→ Your goal
Set down exactly the first line of the entries and every line after it, through the line with "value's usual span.".
Records supplied START
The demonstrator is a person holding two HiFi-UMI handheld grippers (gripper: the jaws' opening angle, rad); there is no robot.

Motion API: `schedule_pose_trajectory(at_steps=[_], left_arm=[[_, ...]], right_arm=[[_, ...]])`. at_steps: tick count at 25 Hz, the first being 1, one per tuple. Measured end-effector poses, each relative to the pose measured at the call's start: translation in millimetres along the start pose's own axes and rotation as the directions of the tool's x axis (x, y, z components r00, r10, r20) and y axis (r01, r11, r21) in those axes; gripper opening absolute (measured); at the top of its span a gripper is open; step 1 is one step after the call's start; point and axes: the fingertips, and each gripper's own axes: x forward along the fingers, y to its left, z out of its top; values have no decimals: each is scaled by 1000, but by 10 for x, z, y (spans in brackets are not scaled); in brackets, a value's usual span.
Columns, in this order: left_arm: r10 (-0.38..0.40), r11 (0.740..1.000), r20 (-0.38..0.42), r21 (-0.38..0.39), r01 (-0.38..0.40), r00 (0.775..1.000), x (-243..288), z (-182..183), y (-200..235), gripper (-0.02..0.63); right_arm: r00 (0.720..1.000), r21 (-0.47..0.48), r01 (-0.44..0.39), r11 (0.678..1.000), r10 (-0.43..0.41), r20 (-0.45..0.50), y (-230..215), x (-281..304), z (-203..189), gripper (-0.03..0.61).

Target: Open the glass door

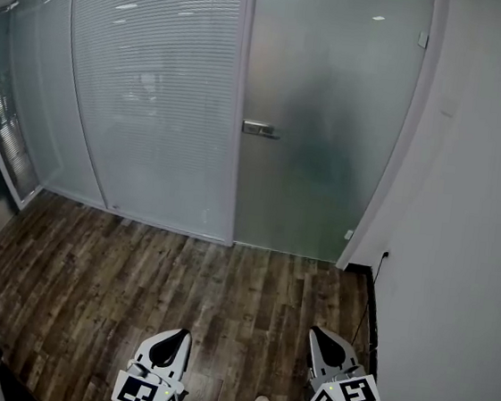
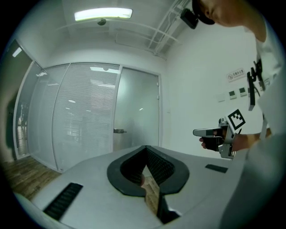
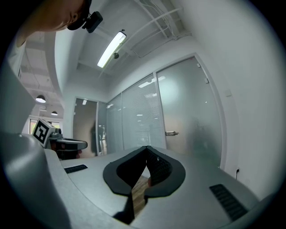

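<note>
1. My left gripper (image 1: 179, 338) and right gripper (image 1: 318, 338), low in the frame, both have jaws pressed together on nothing.
2. The glass door (image 1: 332, 115) stands shut at upper middle, well apart from me, with its handle (image 1: 260, 129) at its left edge.
3. Closed jaws may skid off that handle, which looks like a lever but is too small to be sure.

Bare floor (image 1: 179, 277) lies open up to the shut door (image 1: 334, 97), whose handle (image 1: 260, 130) juts out free. The wall (image 1: 473, 220) runs close beside the right claw (image 1: 316, 334); a glass partition (image 1: 155, 94) closes the left. A cable (image 1: 371, 294) hangs at the wall's foot.
</note>
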Motion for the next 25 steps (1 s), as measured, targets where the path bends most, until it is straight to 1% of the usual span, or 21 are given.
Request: schedule_pose_trajectory(at_steps=[6,12,18,25], left_arm=[[0,1000,-14,24,0,1000,739,122,-181,-2],[9,1000,-18,21,-8,1000,1292,210,-328,-2],[-6,999,-30,35,7,1000,1599,236,-396,-2],[-21,1000,-35,22,22,999,1924,183,-257,-2]], right_arm=[[1000,34,-5,999,5,1,-700,347,22,2],[1000,46,-31,998,30,7,-1212,612,50,2],[1000,67,-29,997,29,-7,-1469,747,-2,2],[1000,58,-21,998,22,-11,-1627,1015,-42,2]])
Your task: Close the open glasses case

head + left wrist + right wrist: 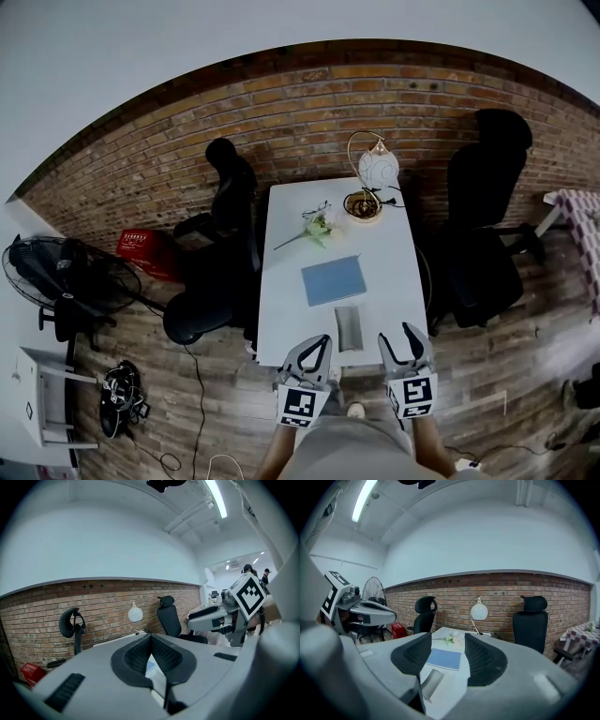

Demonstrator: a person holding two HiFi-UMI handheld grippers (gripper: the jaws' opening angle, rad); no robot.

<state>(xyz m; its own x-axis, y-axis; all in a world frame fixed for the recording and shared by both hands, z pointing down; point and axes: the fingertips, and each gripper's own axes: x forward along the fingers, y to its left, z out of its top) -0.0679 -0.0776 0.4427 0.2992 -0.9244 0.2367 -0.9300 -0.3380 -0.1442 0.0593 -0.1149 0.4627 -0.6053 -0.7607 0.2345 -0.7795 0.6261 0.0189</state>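
Right gripper point(401, 337) hovers with jaws spread and empty; left gripper point(316, 345) has its tips together, also empty. Between them, near the white table's point(281, 309) front edge, lies the grey glasses case point(348, 328). It is probably light, stiff and slide-prone: steady the base and press the lid's free edge.
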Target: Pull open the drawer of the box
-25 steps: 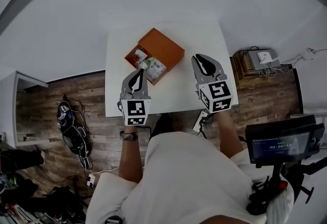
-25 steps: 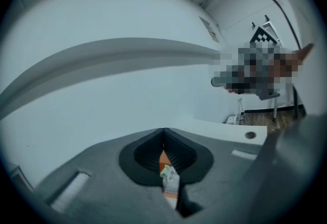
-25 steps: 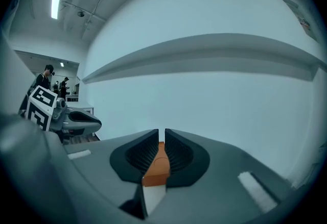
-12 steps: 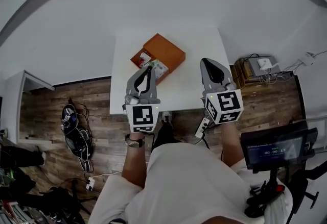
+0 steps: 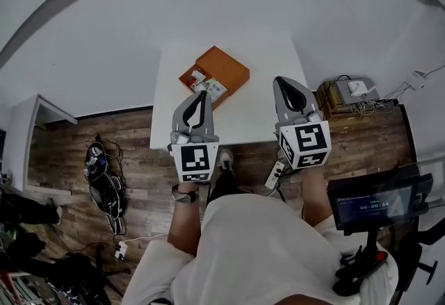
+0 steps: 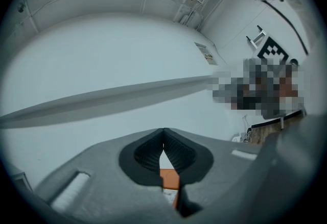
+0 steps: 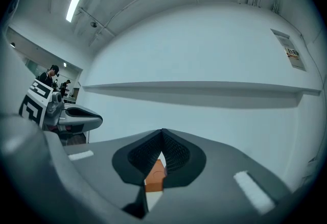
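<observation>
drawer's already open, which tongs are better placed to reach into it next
Left, probably. The left tongs point straight at the open drawer of the orange box, tips close to it in the head view. The right tongs hang off to the side over the white table. Both are shut, empty.

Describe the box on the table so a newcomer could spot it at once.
In the head view, find the white table ahead of the person. On its left half lies the orange box, the only thing seen on it, its drawer slid out, showing small packets.
</observation>
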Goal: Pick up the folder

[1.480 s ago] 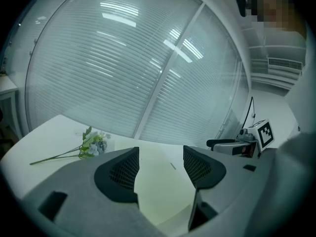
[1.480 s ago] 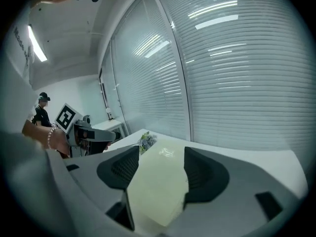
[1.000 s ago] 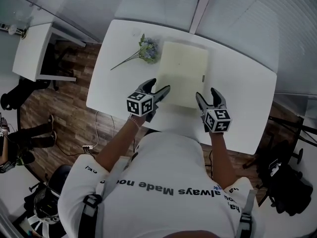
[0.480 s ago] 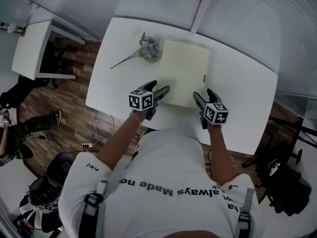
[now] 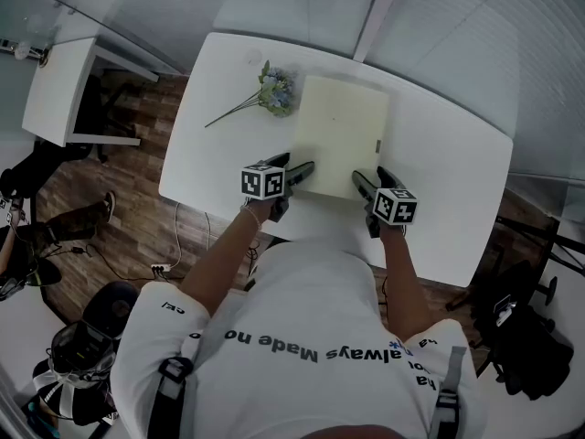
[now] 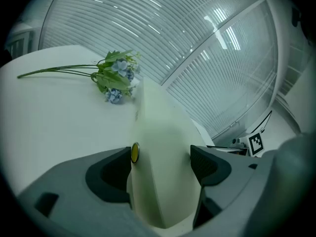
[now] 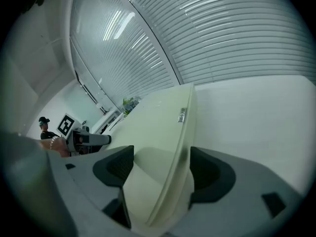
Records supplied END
→ Answer to this problem
The demonstrator is a person holding two HiFi-UMI handheld grippers (gripper: the jaws' opening angle, rad); there is no robot.

Motion API: `schedule_pose_trajectory(at_steps=[_], left_arm=[[_, ...]], right_arm=[[_, ...]])`. at_steps: tick count at 25 Hz, the first being 1, one per tuple. Measured end-effector poses, each relative to the pose measured at the call's start: translation in millimetres along the start pose's own axes and rotation as the directions of the tool's x axis (x, y, z components r00, r10, r20) and y axis (r01, r11, r21) in those axes; gripper opening absolute (measured); at the top of its span a gripper is open; step 1 is one step after the call's start; point and axes: the fingertips, and each gripper's own axes: x forward along the fingers, y to its left, z out of its top; values have no decimals: each is scaled by 1000, but by 10 for x, z, y (spans in brackets are not scaled); in brackets, a value's usual span.

The exercise requires nothing further.